• Problem description: Lines from the line with "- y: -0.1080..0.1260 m" to the line with "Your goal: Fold" in the entries below, and only those, must be output exactly, with both ends included.

[Stored data entries]

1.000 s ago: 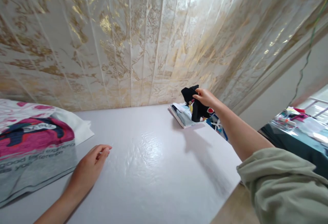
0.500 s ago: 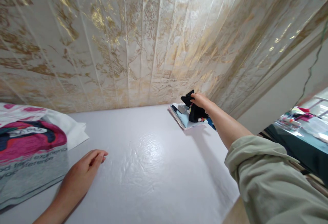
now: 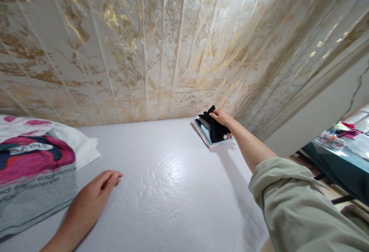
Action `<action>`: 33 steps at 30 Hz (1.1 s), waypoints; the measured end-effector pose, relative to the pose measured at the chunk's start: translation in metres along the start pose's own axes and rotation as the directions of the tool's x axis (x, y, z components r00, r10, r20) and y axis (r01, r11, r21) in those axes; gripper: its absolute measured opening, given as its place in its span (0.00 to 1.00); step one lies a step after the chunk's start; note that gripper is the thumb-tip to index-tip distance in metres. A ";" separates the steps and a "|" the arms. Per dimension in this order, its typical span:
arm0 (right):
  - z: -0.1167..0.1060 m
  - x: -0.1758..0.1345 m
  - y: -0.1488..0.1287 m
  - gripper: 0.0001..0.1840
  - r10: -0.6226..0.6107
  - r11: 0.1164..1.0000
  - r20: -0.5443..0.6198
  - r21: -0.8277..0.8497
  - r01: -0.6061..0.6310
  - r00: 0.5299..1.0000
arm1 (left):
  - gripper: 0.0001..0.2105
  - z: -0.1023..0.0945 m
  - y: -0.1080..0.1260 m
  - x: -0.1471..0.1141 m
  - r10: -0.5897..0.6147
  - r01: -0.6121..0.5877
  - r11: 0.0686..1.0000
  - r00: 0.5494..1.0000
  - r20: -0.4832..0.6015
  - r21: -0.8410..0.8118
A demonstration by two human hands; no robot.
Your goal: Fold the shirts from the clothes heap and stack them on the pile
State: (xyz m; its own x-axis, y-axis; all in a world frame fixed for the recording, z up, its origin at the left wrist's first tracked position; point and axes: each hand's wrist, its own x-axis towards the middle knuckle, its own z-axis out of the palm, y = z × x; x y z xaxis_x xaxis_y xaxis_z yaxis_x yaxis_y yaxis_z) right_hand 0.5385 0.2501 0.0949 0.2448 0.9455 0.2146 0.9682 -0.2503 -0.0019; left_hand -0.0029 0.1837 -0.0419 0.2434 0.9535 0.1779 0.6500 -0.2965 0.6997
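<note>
At the far right of the table, my right hand (image 3: 223,116) pinches the upper edge of a black folded garment (image 3: 218,130) with small coloured decorations at one corner. The black piece lies over a small stack of folded clothes (image 3: 205,132) in light blue, white and pink. Its upper edge is bunched under my fingers. My left hand (image 3: 96,191) rests on the table at the lower left, fingers curled together with nothing seen in them. Beside it lies a grey printed plastic bag (image 3: 37,198) with a pink and navy design.
A white table (image 3: 161,213) spans the middle, with glossy wrinkles in its cover. Behind it hangs a gold-patterned curtain (image 3: 123,52). White cloth with pink marks (image 3: 25,127) lies at the left. On the right, a dark green surface (image 3: 328,163) carries assorted items.
My right hand has lowered slightly, and the black garment now lies flatter over the stack. My left hand stays in place. The view has shifted a little.
</note>
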 end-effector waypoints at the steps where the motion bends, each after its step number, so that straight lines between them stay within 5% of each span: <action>1: 0.001 0.001 0.003 0.23 0.009 0.999 -0.009 0.031 -0.009 1.000 | 0.17 0.000 0.001 0.000 0.002 -0.002 1.000 1.000 -0.003 0.000; 7: 0.016 0.004 0.035 0.16 0.085 0.987 -0.048 0.144 -0.077 0.995 | 0.17 -0.001 0.004 0.000 0.006 -0.006 1.000 1.000 -0.017 -0.002; 16: 0.056 -0.009 0.062 0.27 0.239 0.955 -0.022 0.188 -0.231 0.971 | 0.17 -0.003 0.008 0.000 0.017 -0.017 1.000 1.000 -0.024 0.002; 22: 0.056 -0.010 0.064 0.28 0.298 0.946 -0.015 0.141 -0.293 0.954 | 0.16 -0.001 0.002 0.002 0.005 -0.005 1.000 1.000 -0.018 -0.002; 28: 0.041 -0.020 0.038 0.22 0.373 0.927 -0.051 0.050 -0.371 0.926 | 0.16 0.000 0.003 0.002 0.010 -0.010 1.000 1.000 -0.011 0.011; 33: 0.034 -0.027 -0.021 0.21 0.251 0.968 -0.125 0.023 -0.250 0.960 | 0.17 -0.001 0.002 0.000 0.006 -0.006 0.999 1.000 -0.001 0.033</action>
State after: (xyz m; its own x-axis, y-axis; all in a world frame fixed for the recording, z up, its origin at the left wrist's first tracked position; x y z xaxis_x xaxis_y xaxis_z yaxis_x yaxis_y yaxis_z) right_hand 0.5131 0.2370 0.0559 0.4714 0.8189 0.3273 0.8771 -0.4739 -0.0775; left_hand -0.0019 0.1835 -0.0398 0.2464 0.9518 0.1825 0.6721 -0.3035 0.6754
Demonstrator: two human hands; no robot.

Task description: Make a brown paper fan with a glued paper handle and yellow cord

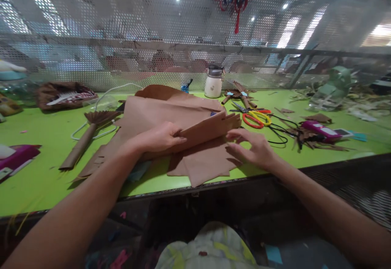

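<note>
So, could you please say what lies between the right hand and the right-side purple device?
Black cord and brown paper scraps, as the head view shows.

On the table (39,185), paper sheets (159,114) lie between a paper tube (80,146) at left and scissors (248,110) at right — a bottle (213,84) behind, before the mesh screen (122,24).

From over here, the paper (166,110) looks matt and fairly smooth; the table (288,153) I read as slick, faintly glossy — the mesh (122,63) as perforated metal, the scissor handles (254,127) as shiny plastic.
</note>
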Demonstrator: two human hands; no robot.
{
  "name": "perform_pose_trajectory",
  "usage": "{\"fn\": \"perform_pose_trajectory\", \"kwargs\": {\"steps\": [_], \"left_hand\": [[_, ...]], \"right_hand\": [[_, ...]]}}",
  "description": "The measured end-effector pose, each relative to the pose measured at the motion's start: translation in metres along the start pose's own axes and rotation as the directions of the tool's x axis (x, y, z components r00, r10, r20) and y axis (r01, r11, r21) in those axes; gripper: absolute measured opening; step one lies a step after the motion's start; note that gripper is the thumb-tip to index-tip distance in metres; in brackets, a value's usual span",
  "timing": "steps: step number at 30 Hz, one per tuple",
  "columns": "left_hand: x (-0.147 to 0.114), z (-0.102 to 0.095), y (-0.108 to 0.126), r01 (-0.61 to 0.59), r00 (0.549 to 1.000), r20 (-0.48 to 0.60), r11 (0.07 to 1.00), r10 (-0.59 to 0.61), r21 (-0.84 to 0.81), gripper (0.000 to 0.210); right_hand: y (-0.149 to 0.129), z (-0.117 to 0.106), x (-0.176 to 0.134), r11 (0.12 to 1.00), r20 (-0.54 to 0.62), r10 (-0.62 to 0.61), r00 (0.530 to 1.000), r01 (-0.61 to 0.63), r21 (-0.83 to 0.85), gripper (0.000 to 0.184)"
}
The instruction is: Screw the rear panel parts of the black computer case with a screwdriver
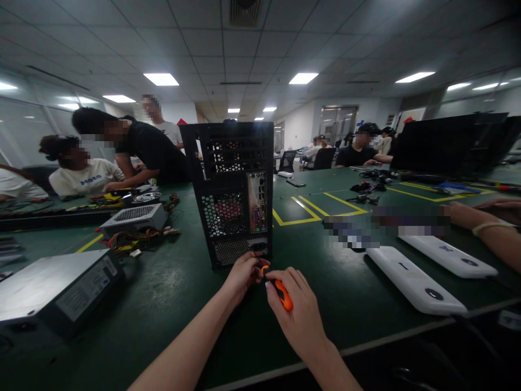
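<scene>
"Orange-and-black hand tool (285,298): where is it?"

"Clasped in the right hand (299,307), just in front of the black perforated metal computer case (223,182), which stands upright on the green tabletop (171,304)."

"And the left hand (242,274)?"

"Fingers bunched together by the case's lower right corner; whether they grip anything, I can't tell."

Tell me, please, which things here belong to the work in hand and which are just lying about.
In use: black metal computer case; orange-and-black handled tool.
Lying about: two boxy silver metal power supplies; two oblong white devices.
</scene>
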State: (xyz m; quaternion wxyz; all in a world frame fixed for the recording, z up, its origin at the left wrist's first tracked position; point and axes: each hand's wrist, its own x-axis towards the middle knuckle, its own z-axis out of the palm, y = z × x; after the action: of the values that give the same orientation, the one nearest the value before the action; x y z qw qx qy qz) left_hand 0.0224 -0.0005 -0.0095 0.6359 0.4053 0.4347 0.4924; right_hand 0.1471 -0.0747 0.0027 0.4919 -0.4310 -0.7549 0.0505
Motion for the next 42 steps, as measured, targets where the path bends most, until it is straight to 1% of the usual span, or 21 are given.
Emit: {"fn": "perform_pose_trajectory", "kwargs": {"steps": [5,14,20,26,30,34,35,37,39,41,42], "left_hand": [[0.000,0.000,0.000,-0.004,1.000,0.011,1.000,0.004,0.002,0.022],[0.002,-0.001,-0.002,-0.003,1.000,0.003,1.000,0.003,-0.006,0.022],[0.000,0.000,0.000,-0.003,1.000,-0.006,1.000,0.003,0.005,0.022],[0.001,-0.001,-0.001,0.000,1.000,0.001,1.000,0.000,0.012,0.022],[0.000,-0.001,0.000,0.002,1.000,-0.005,1.000,-0.002,0.004,0.021],[0.001,-0.001,0.000,0.011,1.000,-0.013,1.000,-0.011,-0.010,0.021],[0.001,-0.002,-0.001,0.018,1.000,-0.015,1.000,-0.019,-0.013,0.021],[0.001,-0.002,-0.001,0.032,0.999,-0.014,0.999,-0.032,-0.026,0.019],[0.001,-0.002,-0.002,0.041,0.999,-0.009,0.998,-0.041,-0.043,0.016],[0.000,-0.002,-0.002,0.039,0.999,-0.021,0.998,-0.040,-0.057,0.014],[-0.001,-0.002,-0.002,0.034,0.999,-0.033,0.998,-0.036,-0.059,0.013]], "right_hand": [[0.001,0.000,0.000,1.000,0.012,0.022,1.000,-0.022,0.014,0.013],[0.000,0.000,0.001,1.000,-0.017,-0.001,1.000,0.001,0.011,0.013],[-0.001,0.000,0.000,0.998,0.020,0.019,1.000,-0.020,0.055,0.013],[0.001,0.000,-0.001,0.998,0.016,0.035,0.999,-0.035,0.053,0.014],[0.001,0.000,0.000,0.999,0.036,0.034,0.999,-0.036,0.035,0.013],[-0.001,0.006,-0.002,0.995,0.043,0.095,0.995,-0.096,0.009,0.013],[-0.001,0.008,-0.002,0.996,0.051,0.087,0.995,-0.087,-0.004,0.012],[-0.001,0.011,-0.003,0.998,0.074,0.019,0.997,-0.014,-0.059,0.007],[-0.002,0.012,-0.003,0.990,0.096,-0.053,0.994,0.065,-0.127,0.011],[-0.004,0.011,-0.001,0.984,0.122,-0.058,0.991,0.077,-0.161,0.012],[-0.006,0.009,0.000,0.985,0.140,-0.044,0.989,0.067,-0.159,0.009]]}}
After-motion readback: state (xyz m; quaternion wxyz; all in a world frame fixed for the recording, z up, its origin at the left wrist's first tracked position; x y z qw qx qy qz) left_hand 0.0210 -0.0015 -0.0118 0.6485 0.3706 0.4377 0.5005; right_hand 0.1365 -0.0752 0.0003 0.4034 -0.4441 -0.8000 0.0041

• Your solution:
  - y: -0.1080..0.1260 m
  - x: -0.1471..0.1141 m
  - r10: -0.5897..0.6147
  - r01: -0.6121..0.5877
  - r11: 0.0686..1.0000
  - r00: 0.5494..1.0000
  - r20: -0.4832..0.6015
  - r21: -0.8410..0.8118
A demonstration by two human hands; no robot.
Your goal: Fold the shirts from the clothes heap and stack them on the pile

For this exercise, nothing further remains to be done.